0

I need to generate many unique identifier on a distributed system.

  1. In paranoia mode, I wan't to be sure to :
    • never have collision
    • prevent the determination of the computer's location used to generate the identifier (Mac adresse and date time)

I think generate UUID.

  1. If I use UUID1 (based on MAC address, timestamp, etc...) :

    • I'm sure to never have collision
    • It's possible to find the location
  2. If I use UUID4 (based on random generator) :

    • It's possible to have collision (The chance of a collision is really, really, really small, but exist !)
    • I'm sure it's not possible to dermine the location (date and computer)

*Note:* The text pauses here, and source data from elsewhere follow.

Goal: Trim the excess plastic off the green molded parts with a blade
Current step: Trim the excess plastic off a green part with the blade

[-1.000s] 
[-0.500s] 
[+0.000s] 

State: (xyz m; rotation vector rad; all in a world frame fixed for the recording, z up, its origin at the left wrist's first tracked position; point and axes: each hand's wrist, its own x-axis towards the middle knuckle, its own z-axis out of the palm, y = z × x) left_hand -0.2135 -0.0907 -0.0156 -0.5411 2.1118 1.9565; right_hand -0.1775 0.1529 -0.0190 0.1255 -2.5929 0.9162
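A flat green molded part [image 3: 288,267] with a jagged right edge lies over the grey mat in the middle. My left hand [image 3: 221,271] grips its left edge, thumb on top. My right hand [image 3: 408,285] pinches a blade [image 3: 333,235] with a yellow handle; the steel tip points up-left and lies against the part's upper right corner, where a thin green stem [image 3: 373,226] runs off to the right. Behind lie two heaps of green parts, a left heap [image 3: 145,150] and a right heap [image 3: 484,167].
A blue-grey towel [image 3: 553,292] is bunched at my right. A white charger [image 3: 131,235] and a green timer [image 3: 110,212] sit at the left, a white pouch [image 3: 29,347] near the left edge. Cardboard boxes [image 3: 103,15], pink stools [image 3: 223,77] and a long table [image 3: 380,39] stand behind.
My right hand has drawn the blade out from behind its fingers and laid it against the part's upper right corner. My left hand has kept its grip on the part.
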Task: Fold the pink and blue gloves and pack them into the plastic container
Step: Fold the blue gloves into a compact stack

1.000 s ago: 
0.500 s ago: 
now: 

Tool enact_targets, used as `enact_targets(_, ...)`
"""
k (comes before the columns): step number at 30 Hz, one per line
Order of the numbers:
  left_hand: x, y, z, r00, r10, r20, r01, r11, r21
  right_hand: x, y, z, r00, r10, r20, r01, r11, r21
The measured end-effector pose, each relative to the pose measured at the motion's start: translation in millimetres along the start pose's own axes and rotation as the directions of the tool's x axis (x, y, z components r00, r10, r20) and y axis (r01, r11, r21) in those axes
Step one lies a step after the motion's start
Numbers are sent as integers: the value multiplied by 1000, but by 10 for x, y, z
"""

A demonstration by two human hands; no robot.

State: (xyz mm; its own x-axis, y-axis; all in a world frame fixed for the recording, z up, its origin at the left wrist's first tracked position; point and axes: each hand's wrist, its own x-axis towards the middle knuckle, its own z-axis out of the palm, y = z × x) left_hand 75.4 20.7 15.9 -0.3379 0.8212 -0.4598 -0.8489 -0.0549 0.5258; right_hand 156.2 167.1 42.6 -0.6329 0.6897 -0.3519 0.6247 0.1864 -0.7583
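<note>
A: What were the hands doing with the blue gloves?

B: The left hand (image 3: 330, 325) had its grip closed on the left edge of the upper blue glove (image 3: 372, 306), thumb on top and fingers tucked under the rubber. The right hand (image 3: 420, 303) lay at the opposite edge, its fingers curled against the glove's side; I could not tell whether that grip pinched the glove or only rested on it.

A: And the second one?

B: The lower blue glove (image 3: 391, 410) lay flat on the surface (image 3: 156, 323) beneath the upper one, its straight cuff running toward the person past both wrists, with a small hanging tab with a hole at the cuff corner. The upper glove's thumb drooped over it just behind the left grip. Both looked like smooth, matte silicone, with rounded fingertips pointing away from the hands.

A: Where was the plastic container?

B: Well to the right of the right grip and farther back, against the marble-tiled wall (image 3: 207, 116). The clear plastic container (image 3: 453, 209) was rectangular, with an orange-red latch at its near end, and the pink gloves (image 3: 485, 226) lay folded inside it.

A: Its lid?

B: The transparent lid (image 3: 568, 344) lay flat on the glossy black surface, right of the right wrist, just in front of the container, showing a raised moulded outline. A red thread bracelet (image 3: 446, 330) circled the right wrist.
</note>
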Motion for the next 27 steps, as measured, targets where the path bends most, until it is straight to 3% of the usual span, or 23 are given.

Do you have a solution to satisfy both constraints ?

Indent
  • 4,675
  • 1
  • 19
  • 35
  • 3
    You might want to check [this answer](https://stackoverflow.com/a/10951301/15498) which links to some Eric Lippert postings. Have you actually looked at the odds of an accidental collision under Version 4? And placed that alongside other "highly unlikely" scenarios? – Damien_The_Unbeliever Oct 06 '17 at 13:41
  • 3
    Or [this answer](https://stackoverflow.com/a/2977648/15498): "... the odds of a GUID collision are smaller than the odds of a cosmic ray flipping a bit in your computer's memory and screwing up the answer given by any "accurate" algorithm you'd care to run" – Damien_The_Unbeliever Oct 06 '17 at 13:43
  • Hello, I agree with the theory but just for fun I would have liked to find a **paranoia** solution. – Indent Oct 06 '17 at 13:52
  • The smallest possible chance to generate a duplicate is to generate a completely random UUID in as large a range as possible. UUID4 does exactly that. Assuming you can trust your (P)RNG, that's as good as it gets. Using any sort of predetermined value in the UUID (e.g. MAC address) namespaces individual nodes (assuming you have fewer nodes than you're using bits within the UUID for the namespacing), but it reduces the number of bits used for the random id, halving the available space with each bit… – deceze Oct 06 '17 at 14:11
  • I agree with you. the probability of collision is extremely low with UUID4 ( I have a better chance of winning 10 or more consecutive times the lottery than having a collision between two UUID4). I am trying to have an absolutely safe solution. (this is not a development I want to use in real production, just a question I have been asking for a long time ) – Indent Oct 06 '17 at 14:24
  • 1
    In a nutshell: there's always a possibility of collision using any decentralised algorithm. Even with UUID1 you're depending on the uniqueness of the MAC address and the correctness of the time (not a given). UUID4 is already pretty much as good as it gets. Statistics and (un)likeliness are a scary and unintuitive thing. You're just more paranoid than you need to be. – deceze Oct 06 '17 at 14:31
  • 2
    I'm voting to close this question as off-topic because StackOverflow's scope is limited to *practical*, answerable questions. Rejecting accepted best-practices (and the statistics underlying them) makes this innately an impractical request. – Charles Duffy Oct 06 '17 at 14:36
  • Using UUID1 on a my own cluster of computer, I can be sure that the Mac adress are unique. If each computer execute a single UUID generator, I think (_and I hope !_) that *all the UUID are unique !* _(I don't understand why the process ID our processor Id is not used by UUID1 specification)_ – Indent Oct 06 '17 at 14:38

2 Answers2

0

May be we can combine UUID1 with a "static permutation" function determine by a "secret" key? The function must be bijective.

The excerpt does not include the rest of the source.